The D80 allows you a lot quicker access to important controls. It's more like a mini d200 then a larger d60. It also allows you to use normal AF lenses as well as AF-S lenses, rather than just AF-S lenses.


----------



## SpeedTrap (Apr 7, 2008)

The D80 also has an onboard focus motor o it can be used will all nikon AF lenses.  Not just lenses with SWM


----------



## alexknudsen (Apr 7, 2008)

if I were you, I would get the d80, ive had it for about a year and I never regret buying it (I chose it over the d200)


----------



## kundalini (Apr 7, 2008)

My understanding is that the D60 is just a D40 on steroids.

The D80 is still a level ahead.


----------



## Socrates (Apr 7, 2008)

rooky said:


> I have been looking at these two cameras.  I have neither one.  There doesn't seem to be a whole lot of difference between the two really.  Am I missing something?  Advice please.



The significant differences are three-fold.  The D80 has a focusing motor which allows it to automatically focus non-S lenses.  The D60 will not autofocus with those lenses.

The D80 supports CLS with the pop-up flash and 400/600/800 remotes.  The D60 requires an 800 on the camera (even if you don't want to fire it) PLUS the same 400/600/800 remotes.

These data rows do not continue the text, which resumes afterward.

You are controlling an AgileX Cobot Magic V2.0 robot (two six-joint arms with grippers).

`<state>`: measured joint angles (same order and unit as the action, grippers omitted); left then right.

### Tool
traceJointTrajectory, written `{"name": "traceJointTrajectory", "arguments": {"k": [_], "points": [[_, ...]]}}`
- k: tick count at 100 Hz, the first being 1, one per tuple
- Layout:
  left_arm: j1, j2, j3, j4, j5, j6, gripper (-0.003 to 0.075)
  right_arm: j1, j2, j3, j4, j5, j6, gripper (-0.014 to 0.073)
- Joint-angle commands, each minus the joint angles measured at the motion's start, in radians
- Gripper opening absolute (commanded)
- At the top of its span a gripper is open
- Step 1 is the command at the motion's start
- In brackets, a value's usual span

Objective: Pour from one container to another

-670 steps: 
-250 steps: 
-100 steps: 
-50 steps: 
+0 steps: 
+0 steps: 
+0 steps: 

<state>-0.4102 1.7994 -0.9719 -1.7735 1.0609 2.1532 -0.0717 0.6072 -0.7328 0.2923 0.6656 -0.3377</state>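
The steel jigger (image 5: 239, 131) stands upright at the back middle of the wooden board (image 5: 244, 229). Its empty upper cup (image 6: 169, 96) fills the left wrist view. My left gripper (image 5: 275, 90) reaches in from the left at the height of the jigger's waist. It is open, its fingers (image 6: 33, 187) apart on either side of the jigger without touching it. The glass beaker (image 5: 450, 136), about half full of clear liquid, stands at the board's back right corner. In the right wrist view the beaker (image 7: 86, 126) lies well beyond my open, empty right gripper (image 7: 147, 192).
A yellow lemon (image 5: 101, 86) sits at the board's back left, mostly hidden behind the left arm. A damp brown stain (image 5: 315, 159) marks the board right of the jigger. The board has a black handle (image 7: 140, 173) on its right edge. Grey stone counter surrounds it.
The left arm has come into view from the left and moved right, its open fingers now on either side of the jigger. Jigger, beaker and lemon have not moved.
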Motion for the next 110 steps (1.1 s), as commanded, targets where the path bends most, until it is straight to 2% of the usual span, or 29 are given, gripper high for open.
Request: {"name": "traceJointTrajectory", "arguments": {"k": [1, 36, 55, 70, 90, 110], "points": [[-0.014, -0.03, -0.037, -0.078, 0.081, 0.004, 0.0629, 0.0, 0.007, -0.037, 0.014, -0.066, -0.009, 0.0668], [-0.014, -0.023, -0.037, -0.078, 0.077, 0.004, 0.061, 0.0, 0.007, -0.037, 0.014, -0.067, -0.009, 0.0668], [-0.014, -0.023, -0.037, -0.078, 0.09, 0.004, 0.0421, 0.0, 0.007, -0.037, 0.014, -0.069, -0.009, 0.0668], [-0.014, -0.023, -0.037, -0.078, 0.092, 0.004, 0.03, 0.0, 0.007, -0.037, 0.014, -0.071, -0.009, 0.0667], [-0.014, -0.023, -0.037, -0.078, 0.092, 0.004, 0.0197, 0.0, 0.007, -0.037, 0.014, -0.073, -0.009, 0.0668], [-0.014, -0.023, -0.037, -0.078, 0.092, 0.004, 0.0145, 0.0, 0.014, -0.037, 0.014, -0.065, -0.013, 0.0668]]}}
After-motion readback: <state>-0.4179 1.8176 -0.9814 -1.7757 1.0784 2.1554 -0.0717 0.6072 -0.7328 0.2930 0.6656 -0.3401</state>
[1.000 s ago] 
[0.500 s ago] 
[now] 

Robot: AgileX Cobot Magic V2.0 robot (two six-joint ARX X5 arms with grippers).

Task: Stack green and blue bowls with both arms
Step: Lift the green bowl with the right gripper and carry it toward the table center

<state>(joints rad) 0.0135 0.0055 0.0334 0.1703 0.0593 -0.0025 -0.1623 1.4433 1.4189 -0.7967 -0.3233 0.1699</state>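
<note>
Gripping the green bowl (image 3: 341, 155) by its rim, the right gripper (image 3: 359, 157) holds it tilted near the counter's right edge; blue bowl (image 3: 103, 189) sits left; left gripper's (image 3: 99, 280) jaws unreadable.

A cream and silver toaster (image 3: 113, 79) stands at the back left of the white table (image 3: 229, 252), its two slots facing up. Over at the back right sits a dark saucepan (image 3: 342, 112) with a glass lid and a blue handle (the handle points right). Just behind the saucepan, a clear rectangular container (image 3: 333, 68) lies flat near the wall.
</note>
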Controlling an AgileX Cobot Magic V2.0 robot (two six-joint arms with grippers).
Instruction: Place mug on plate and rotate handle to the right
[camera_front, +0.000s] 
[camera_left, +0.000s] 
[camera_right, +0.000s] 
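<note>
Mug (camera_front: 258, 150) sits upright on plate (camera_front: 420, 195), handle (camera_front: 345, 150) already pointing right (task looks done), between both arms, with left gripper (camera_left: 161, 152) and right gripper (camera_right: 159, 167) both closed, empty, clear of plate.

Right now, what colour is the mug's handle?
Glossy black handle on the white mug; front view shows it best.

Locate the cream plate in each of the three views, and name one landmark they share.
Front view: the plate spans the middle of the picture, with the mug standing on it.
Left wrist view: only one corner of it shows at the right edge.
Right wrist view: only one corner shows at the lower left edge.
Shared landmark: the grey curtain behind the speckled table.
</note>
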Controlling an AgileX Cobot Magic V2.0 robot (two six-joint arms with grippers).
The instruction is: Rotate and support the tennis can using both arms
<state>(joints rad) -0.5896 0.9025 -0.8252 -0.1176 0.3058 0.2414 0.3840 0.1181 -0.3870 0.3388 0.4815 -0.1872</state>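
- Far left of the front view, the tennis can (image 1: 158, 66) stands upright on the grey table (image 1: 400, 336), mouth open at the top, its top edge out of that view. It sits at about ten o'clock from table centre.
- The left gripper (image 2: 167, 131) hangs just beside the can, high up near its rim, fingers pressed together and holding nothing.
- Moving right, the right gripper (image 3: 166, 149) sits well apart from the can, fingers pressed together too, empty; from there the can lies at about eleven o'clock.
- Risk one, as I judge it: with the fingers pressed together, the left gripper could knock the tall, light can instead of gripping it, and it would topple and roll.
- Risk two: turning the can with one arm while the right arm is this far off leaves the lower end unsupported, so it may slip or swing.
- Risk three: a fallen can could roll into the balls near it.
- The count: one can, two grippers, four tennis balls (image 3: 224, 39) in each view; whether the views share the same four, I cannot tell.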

The D80 has automatic bracketing.  Squeeze the shutter button and it fires off two or three (your choice) bracketed shots.  The D60 does not have that ability.


----------



## rooky (Apr 7, 2008)

thank you all for the kind advice.  I learned alot.


----------



## djacobox372 (May 5, 2008)

Why not pick up one of those d200's that everybody is offloading as they upgrade to the D300. 

D200 = D80 on steroids


----------



## Garbz (May 6, 2008)

Because it's still significantly more expensive?

I would take good note at Speedtrap's comments. Lots of people say autofocus is just a tool and isn't a necessity, ... until they don't actually have it.

D80 + second hand lenses is still a cheaper and arguably better combination than a D60 and new AF-S lenses.


----------